## WORK INSTRUCTIONS
Every line of the listing must be repeated in the answer without alteration.

## SUPPLIED MATERIAL
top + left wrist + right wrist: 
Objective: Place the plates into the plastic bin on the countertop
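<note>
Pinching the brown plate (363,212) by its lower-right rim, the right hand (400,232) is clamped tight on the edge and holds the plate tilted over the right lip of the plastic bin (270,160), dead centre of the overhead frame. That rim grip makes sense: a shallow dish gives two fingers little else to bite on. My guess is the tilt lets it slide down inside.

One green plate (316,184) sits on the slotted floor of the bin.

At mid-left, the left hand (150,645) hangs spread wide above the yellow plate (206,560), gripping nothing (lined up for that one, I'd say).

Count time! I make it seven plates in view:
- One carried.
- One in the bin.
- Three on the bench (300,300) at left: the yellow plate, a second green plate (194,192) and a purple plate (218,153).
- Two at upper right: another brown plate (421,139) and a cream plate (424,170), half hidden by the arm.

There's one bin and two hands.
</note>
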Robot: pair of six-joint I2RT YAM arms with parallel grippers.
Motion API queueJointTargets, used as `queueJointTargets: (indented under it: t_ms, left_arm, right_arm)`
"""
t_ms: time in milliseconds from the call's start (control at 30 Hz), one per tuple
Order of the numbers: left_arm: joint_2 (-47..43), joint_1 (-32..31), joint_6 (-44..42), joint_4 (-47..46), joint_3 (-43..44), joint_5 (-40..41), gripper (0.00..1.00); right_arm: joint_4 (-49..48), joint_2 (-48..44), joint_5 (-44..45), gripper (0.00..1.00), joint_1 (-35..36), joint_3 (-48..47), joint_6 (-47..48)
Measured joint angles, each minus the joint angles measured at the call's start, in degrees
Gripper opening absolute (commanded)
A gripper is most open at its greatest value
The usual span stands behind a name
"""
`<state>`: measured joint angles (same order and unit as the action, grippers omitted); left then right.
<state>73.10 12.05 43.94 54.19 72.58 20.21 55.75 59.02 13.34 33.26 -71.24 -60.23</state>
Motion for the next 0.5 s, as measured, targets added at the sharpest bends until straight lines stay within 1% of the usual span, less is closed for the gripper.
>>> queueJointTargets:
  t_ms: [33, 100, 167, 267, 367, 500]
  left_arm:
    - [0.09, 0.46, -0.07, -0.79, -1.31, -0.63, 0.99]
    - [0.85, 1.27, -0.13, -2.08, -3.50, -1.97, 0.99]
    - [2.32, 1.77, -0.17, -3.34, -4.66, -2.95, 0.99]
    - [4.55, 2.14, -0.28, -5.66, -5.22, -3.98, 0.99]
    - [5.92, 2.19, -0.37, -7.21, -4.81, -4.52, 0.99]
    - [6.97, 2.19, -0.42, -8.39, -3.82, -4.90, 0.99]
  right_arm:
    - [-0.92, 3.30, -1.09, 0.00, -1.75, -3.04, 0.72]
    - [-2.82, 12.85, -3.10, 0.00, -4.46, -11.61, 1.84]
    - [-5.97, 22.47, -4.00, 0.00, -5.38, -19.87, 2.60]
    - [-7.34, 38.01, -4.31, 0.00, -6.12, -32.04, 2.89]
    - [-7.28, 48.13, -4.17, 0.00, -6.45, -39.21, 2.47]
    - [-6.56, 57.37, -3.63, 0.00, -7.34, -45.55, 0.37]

## RESULT OF THIS TASK
top + left wrist + right wrist: 
Objective: Place the plates into the plastic bin on the countertop
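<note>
Pinching the brown plate (363,212) by its lower-right rim, the right hand (400,232) is clamped tight on the edge and holds the plate tilted over the right lip of the plastic bin (270,160), dead centre of the overhead frame. That rim grip makes sense: a shallow dish gives two fingers little else to bite on. My guess is the tilt lets it slide down inside.

One green plate (316,184) sits on the slotted floor of the bin.

At mid-left, the left hand (150,645) hangs spread wide above the yellow plate (206,560), gripping nothing (lined up for that one, I'd say).

Count time! I make it seven plates in view:
- One carried.
- One in the bin.
- Three on the bench (300,300) at left: the yellow plate, a second green plate (194,192) and a purple plate (218,153).
- Two at upper right: another brown plate (421,139) and a cream plate (424,170), half hidden by the arm.

There's one bin and two hands.
</note>
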Robot: pair of six-joint I2RT YAM arms with parallel grippers.
Motion API queueJointTargets, used as `queueJointTargets: (indented under it: t_ms, left_arm, right_arm)`
"""
t_ms: time in milliseconds from the call's start (control at 30 Hz), one per tuple
Order of the numbers: left_arm: joint_2 (-47..43), joint_1 (-32..31), joint_6 (-44..42), joint_4 (-47..46), joint_3 (-43..44), joint_5 (-40..41), gripper (0.00..1.00); right_arm: joint_4 (-49..48), joint_2 (-48..44), joint_5 (-44..45), gripper (0.00..1.00), joint_1 (-35..36), joint_3 (-48..47), joint_6 (-47..48)
Measured joint angles, each minus the joint angles measured at the call's start, in degrees
Gripper opening absolute (commanded)
A gripper is most open at its greatest value
The usual span stands behind a name
"""
`<state>`: measured joint angles (same order and unit as the action, grippers omitted); left then right.
<state>73.10 12.05 43.94 54.19 72.58 20.21 55.75 59.02 13.34 33.26 -71.24 -60.23</state>
Motion for the next 0.5 s, as measured, targets added at the sharpest bends until straight lines stay within 1% of the usual span, less is closed for the gripper.
>>> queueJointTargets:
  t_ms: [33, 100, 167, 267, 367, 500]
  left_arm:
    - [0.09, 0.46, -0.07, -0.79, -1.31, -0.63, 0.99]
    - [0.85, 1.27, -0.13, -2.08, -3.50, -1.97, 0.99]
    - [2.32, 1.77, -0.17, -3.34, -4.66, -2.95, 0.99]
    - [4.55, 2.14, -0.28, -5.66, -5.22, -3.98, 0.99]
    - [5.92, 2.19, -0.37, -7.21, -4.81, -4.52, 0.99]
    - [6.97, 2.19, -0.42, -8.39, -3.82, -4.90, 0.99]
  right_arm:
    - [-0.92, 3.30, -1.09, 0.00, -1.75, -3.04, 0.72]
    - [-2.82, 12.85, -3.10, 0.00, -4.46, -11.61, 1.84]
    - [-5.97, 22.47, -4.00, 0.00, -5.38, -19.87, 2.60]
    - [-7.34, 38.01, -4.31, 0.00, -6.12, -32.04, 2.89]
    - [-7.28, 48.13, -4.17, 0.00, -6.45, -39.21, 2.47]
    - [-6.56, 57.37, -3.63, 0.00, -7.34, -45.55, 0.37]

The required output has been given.